__ACTION ITEM__
Copy exactly the lines that run from the top of the listing to the line containing "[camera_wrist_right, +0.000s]", both ends included, and omit the pictures.

__DATA FOR THIS TASK__
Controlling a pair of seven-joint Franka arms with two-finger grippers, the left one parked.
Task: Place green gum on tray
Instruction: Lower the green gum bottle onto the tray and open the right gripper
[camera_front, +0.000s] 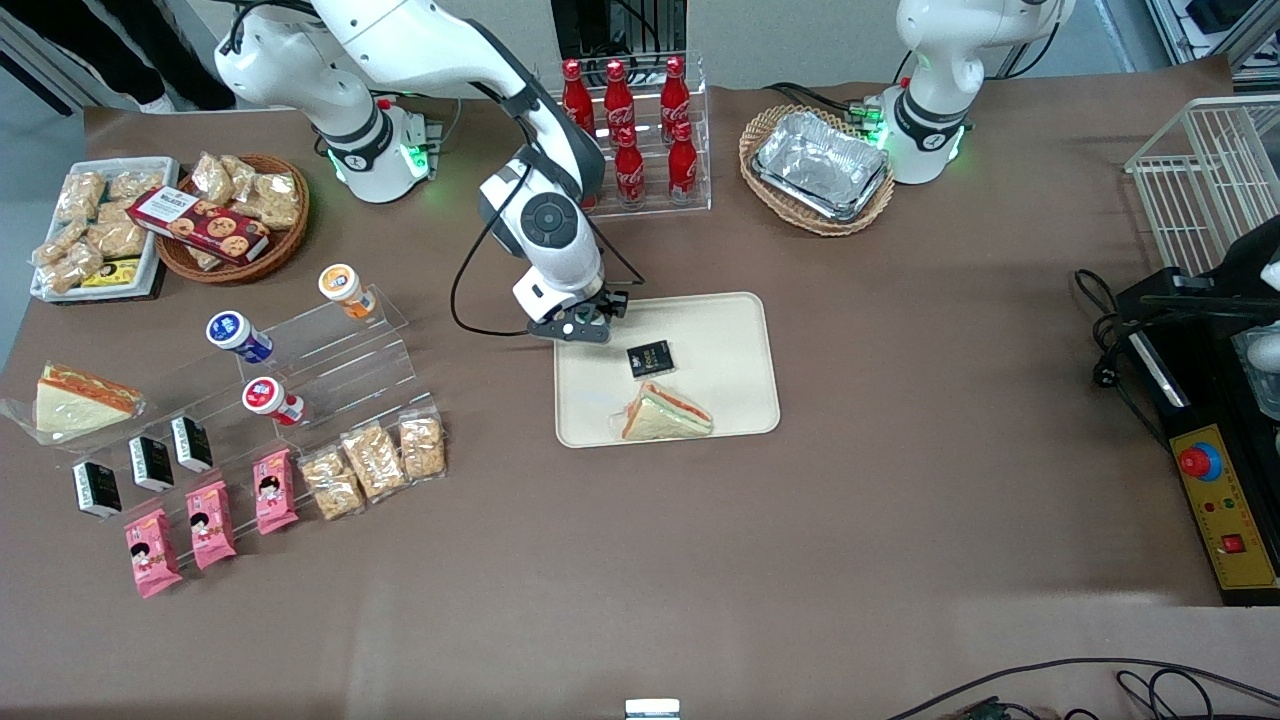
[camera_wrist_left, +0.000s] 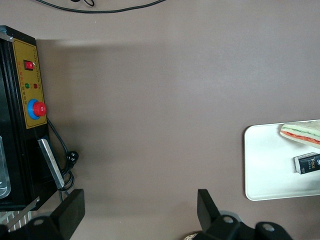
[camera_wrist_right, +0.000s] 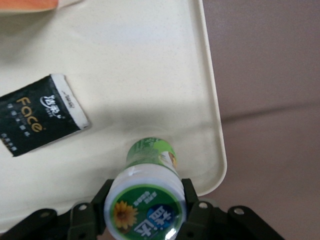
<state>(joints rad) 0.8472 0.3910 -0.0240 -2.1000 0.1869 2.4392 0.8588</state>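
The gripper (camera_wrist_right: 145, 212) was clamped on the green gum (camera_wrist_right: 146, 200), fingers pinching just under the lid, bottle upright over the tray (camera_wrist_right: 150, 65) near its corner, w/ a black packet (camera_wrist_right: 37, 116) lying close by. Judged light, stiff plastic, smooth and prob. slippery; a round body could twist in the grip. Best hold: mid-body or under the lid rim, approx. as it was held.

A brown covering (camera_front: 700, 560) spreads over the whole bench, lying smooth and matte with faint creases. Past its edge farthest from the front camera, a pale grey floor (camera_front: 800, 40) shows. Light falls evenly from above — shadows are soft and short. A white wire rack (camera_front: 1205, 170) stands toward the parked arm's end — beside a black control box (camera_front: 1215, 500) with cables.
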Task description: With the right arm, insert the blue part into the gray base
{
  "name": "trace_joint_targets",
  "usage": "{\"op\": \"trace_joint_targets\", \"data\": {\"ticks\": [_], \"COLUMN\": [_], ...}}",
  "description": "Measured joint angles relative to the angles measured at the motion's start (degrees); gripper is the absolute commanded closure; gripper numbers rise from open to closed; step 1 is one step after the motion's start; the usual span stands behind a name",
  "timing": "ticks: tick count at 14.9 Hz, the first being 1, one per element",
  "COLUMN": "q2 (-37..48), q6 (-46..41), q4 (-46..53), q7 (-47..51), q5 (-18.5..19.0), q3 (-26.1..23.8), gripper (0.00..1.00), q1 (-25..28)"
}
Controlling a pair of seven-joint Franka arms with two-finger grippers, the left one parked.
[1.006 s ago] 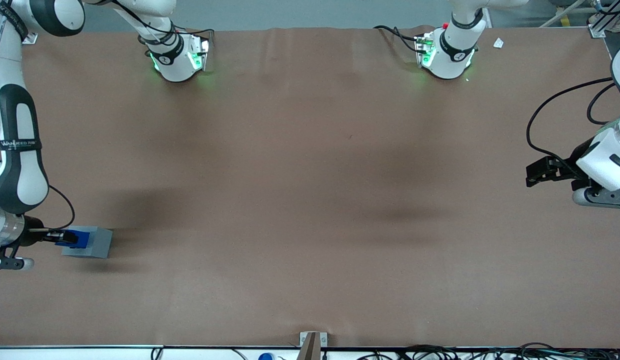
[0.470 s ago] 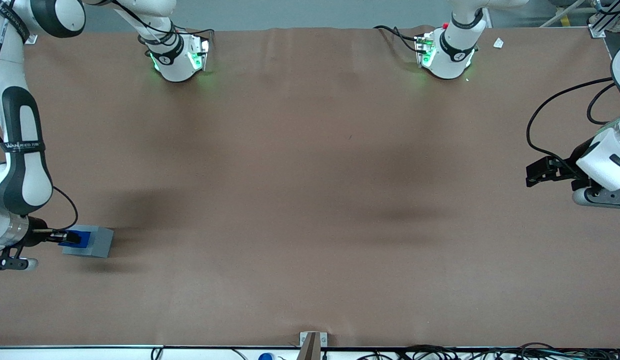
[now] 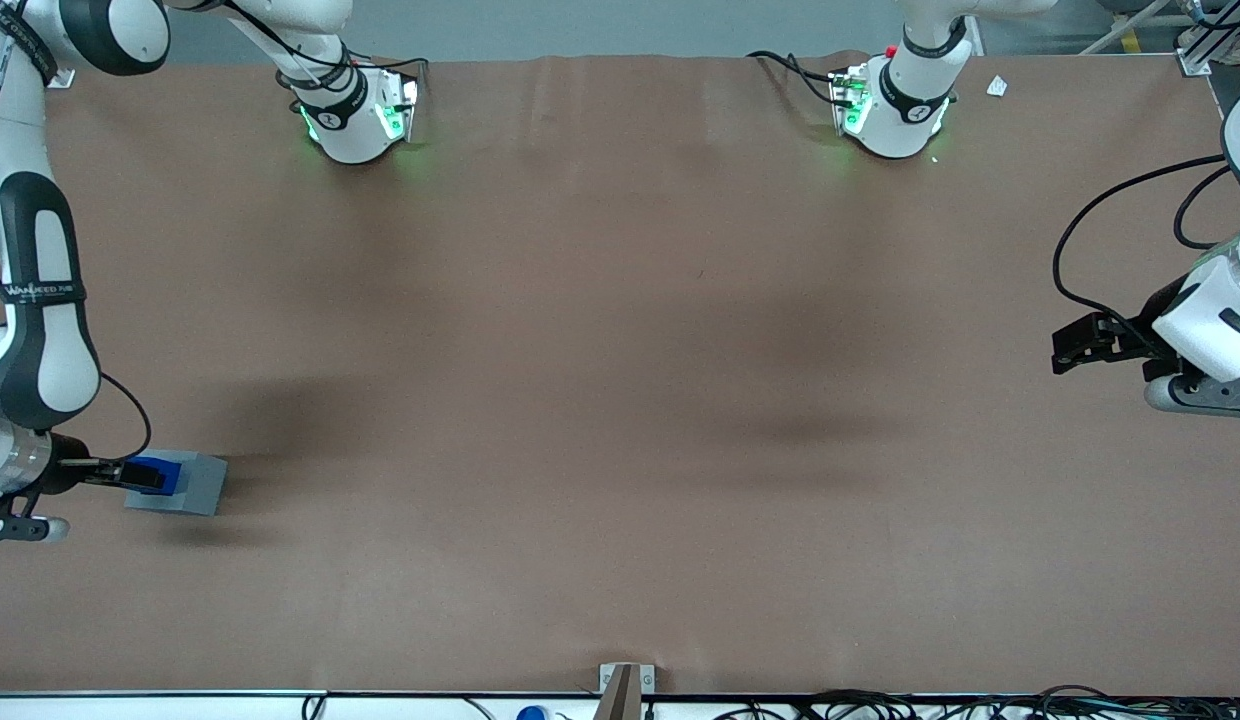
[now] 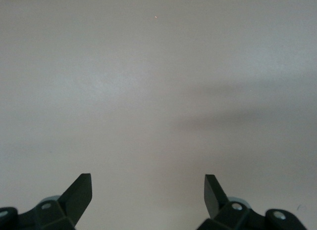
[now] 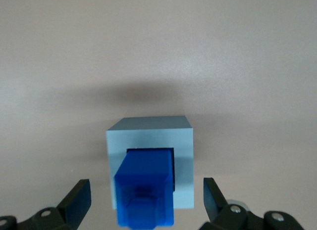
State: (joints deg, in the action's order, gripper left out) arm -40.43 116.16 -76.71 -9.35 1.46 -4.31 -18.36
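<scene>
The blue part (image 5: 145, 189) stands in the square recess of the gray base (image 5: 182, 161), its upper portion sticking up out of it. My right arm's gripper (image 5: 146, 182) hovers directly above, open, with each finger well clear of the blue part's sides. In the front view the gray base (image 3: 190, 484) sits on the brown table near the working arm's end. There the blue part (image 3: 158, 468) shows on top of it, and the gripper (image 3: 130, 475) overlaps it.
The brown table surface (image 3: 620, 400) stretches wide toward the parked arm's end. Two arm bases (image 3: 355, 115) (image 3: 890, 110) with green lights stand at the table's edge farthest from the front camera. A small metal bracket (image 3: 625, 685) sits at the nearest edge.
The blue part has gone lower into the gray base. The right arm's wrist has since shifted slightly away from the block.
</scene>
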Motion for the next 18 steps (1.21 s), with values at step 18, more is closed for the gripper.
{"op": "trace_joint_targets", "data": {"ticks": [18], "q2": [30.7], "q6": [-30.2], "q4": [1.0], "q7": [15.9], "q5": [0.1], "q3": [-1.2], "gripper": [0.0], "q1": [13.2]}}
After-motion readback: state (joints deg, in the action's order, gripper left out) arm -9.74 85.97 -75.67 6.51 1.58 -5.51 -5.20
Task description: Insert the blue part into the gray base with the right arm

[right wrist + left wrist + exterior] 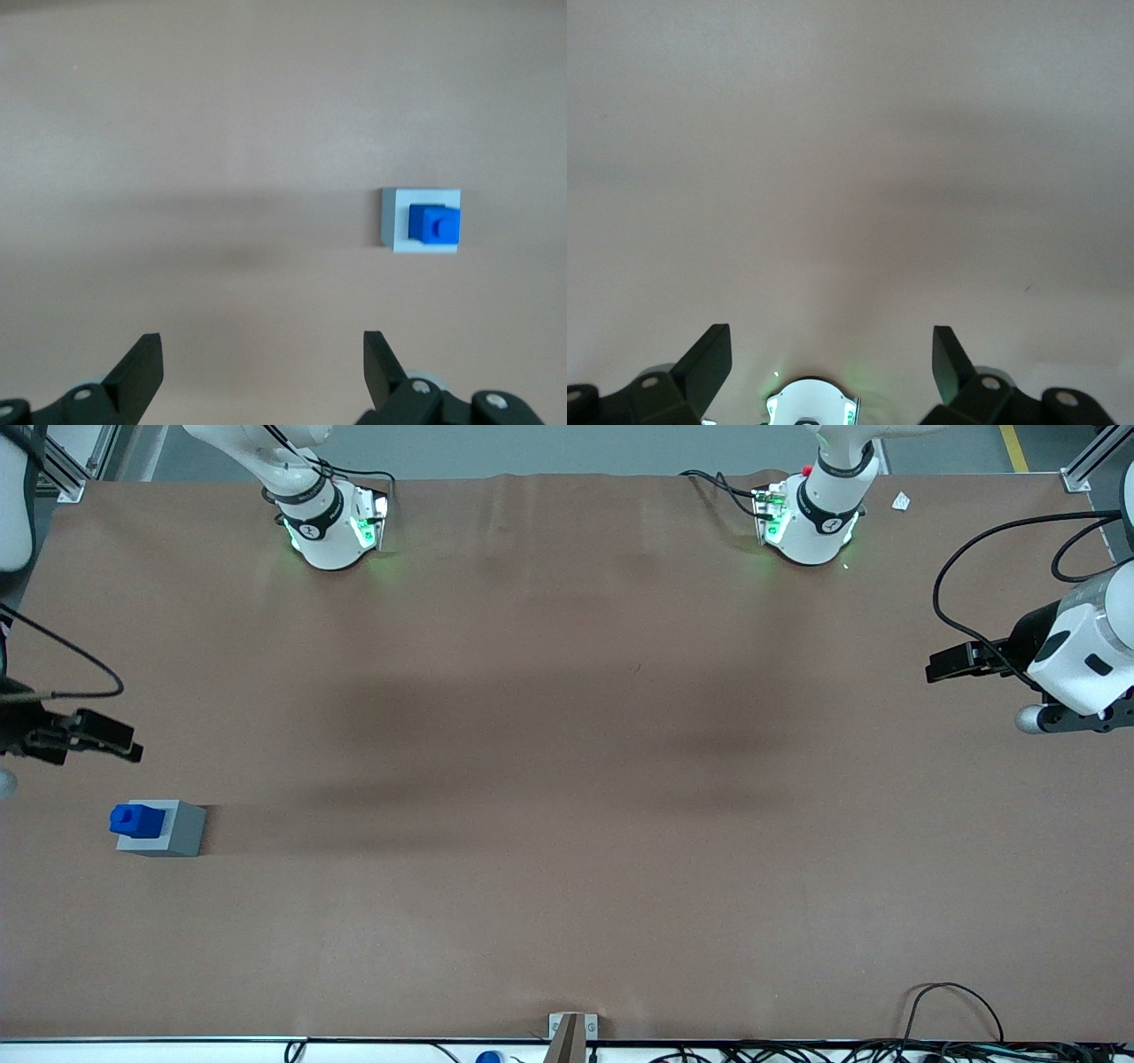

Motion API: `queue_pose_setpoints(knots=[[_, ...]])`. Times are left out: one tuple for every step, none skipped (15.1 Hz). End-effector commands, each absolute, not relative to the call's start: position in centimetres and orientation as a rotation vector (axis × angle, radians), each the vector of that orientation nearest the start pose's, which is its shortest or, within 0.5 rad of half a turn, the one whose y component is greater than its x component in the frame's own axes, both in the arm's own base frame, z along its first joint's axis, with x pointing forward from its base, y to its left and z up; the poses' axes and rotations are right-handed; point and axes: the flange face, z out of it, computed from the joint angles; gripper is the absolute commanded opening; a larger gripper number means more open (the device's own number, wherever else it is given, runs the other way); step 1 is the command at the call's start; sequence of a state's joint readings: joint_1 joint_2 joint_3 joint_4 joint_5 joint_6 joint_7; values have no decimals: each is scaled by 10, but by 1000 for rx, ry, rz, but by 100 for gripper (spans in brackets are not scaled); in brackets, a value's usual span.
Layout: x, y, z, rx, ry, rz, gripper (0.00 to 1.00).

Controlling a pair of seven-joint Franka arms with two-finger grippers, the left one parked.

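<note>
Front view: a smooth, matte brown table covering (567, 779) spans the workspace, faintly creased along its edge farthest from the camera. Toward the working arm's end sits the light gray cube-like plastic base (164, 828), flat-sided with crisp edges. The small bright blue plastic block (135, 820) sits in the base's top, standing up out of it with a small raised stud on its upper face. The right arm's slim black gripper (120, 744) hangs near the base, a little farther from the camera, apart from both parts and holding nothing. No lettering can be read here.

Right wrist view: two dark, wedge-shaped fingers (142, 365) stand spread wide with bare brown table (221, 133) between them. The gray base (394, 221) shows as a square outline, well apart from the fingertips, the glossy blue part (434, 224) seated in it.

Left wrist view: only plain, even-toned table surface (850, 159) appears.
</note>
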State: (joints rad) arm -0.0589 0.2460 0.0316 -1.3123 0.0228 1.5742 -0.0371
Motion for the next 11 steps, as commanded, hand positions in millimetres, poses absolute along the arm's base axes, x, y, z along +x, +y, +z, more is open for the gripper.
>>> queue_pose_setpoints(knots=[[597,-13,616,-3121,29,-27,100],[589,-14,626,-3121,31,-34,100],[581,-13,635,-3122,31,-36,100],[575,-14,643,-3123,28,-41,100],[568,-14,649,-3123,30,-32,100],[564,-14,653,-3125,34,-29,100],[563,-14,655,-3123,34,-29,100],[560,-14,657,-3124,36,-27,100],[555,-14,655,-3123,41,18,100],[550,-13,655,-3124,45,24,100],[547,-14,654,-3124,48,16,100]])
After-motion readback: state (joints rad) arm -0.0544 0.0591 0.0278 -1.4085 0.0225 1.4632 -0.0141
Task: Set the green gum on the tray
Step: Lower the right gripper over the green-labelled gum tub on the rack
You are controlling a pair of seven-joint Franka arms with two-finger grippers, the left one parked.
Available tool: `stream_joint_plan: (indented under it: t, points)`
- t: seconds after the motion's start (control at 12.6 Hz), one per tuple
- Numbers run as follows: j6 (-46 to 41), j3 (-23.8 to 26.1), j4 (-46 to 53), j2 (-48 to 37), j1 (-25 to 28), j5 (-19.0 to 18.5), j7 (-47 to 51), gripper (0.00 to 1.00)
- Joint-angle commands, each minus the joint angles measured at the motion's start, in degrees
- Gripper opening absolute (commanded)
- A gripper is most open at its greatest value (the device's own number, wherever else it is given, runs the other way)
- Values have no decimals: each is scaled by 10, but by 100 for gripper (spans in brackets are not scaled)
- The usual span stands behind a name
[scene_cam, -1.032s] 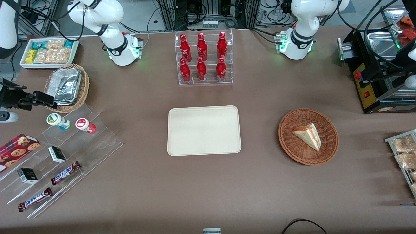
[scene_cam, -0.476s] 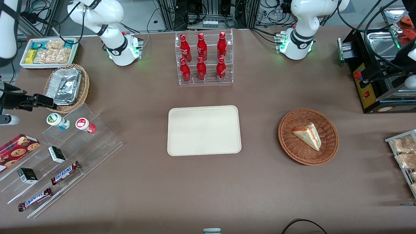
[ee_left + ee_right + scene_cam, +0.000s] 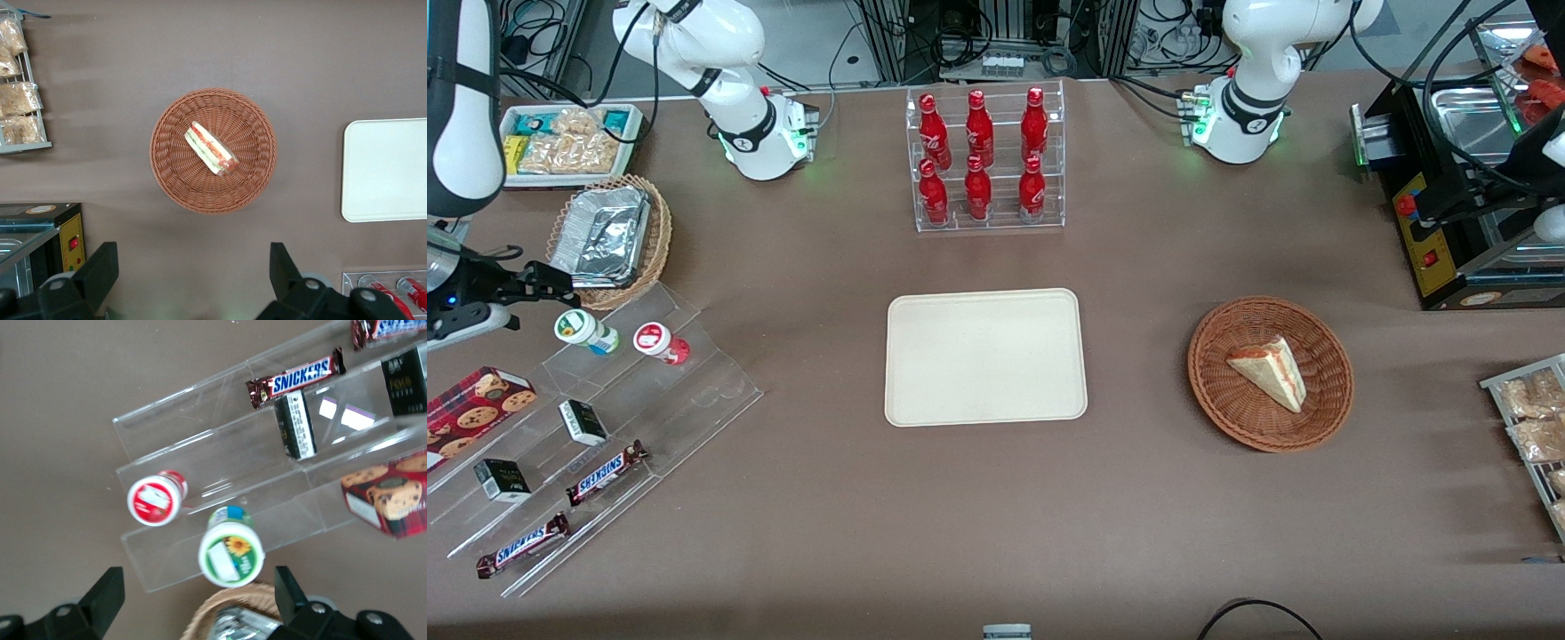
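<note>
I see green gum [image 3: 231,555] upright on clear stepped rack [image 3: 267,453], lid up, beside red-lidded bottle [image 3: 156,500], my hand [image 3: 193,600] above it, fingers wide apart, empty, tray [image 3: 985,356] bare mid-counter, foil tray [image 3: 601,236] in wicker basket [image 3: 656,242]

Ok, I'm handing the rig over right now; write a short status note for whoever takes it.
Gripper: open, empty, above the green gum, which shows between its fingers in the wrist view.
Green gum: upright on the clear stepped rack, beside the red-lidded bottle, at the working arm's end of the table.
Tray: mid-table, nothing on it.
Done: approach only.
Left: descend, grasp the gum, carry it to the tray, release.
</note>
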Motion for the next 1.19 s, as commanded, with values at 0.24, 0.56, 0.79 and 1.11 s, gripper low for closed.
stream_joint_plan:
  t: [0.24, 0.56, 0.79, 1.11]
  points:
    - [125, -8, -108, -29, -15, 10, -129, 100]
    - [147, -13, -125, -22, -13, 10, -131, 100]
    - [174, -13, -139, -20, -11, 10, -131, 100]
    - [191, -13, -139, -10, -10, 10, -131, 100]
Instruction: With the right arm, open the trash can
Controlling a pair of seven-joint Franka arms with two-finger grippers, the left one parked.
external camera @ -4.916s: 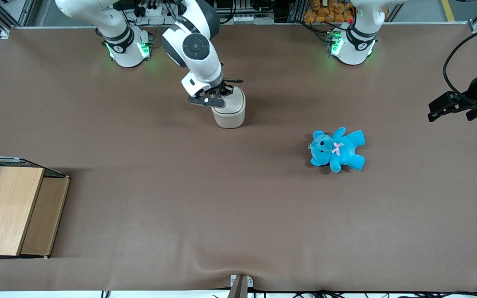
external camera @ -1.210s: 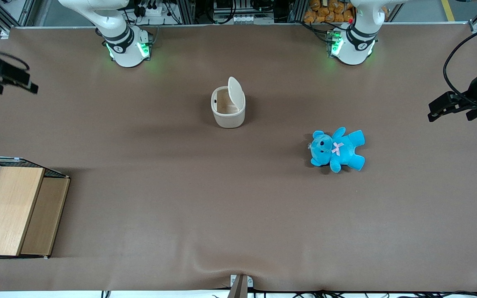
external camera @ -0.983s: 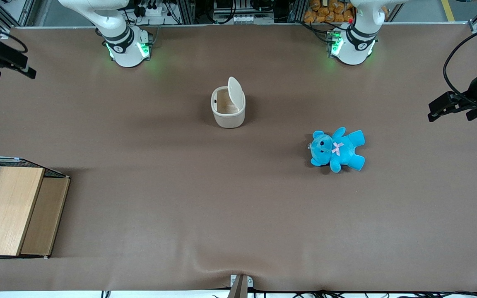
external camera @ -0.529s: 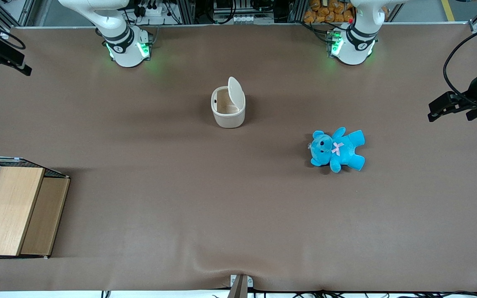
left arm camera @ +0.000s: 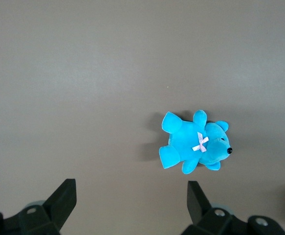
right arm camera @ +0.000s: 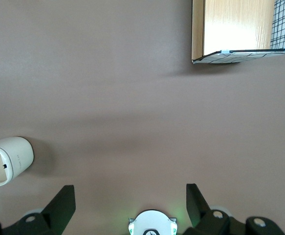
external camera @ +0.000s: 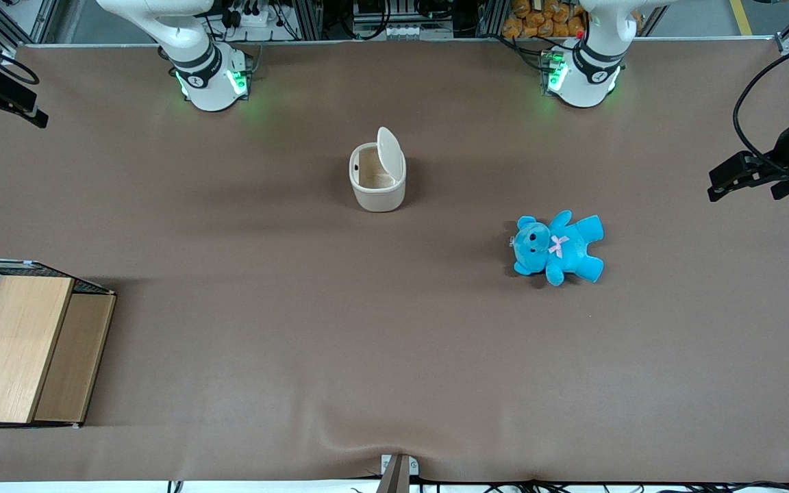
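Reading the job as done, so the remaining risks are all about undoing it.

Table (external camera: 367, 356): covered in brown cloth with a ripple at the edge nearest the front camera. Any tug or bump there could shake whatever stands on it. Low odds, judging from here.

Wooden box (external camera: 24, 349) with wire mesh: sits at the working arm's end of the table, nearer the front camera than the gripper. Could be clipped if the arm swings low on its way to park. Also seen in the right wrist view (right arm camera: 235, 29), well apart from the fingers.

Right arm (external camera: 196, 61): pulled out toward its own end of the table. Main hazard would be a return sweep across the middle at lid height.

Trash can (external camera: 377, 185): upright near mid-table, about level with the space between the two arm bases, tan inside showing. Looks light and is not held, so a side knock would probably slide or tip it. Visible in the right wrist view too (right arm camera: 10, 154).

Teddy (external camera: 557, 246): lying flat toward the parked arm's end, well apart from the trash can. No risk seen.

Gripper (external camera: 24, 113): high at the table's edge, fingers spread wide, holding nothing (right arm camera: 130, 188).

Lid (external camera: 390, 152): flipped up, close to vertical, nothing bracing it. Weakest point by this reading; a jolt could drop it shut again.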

__EXERCISE ANSWER__
Controlling a pair of seven-joint Franka arms with two-finger grippers, the left one parked.
Task: Place green gum on tray
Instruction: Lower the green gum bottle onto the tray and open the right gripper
[camera_front, +0.000s] 
[camera_wrist_left, +0.000s] 
[camera_wrist_right, +0.000s] 

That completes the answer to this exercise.